◆ Data provided:
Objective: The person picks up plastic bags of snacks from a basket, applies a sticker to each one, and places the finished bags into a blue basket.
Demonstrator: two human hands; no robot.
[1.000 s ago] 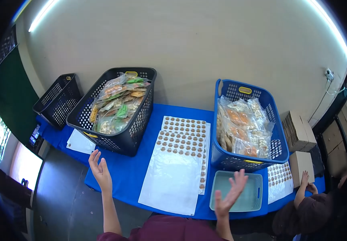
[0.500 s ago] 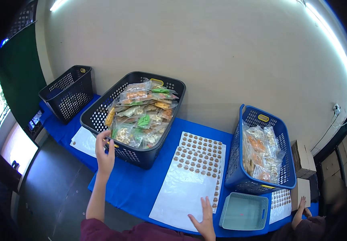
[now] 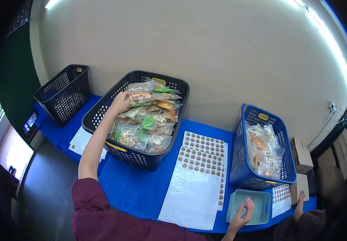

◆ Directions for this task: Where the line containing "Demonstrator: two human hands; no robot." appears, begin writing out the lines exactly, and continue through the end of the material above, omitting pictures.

◆ Task output:
Demonstrator: two human hands; no robot.
[1.000 s ago] 
[0.500 s ago] 
[now] 

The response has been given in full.